Problem details: Exclude the images, then return every line below exactly as written.

Data block:
+++++
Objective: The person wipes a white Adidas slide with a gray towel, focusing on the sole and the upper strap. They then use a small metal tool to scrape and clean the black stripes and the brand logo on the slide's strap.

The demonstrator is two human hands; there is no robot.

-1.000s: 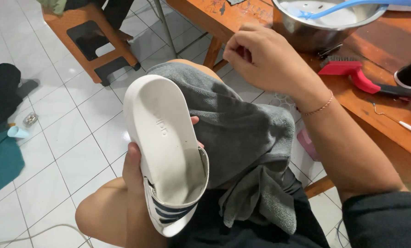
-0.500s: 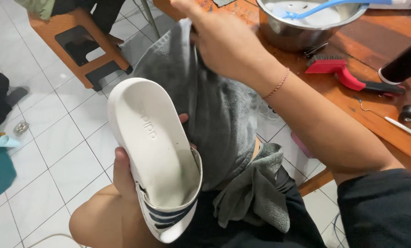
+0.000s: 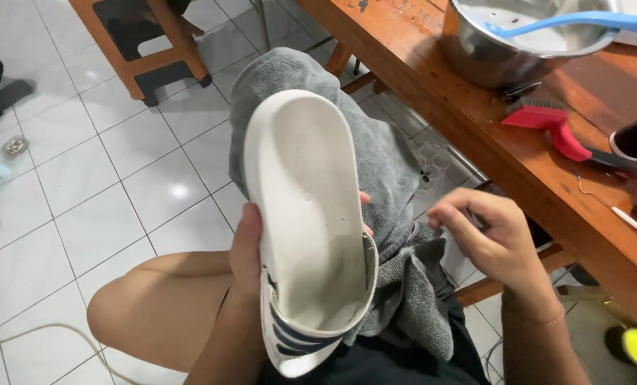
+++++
Final answer:
Objective: The person wipes a white Adidas slide with a gray towel, focusing on the sole and the upper strap. They then use a small metal tool to scrape and clean the black stripes and the brand logo on the slide's strap.

The demonstrator is two human hands; there is no robot.

-1.000s: 
-0.500s: 
+0.000s: 

The answer requires no additions.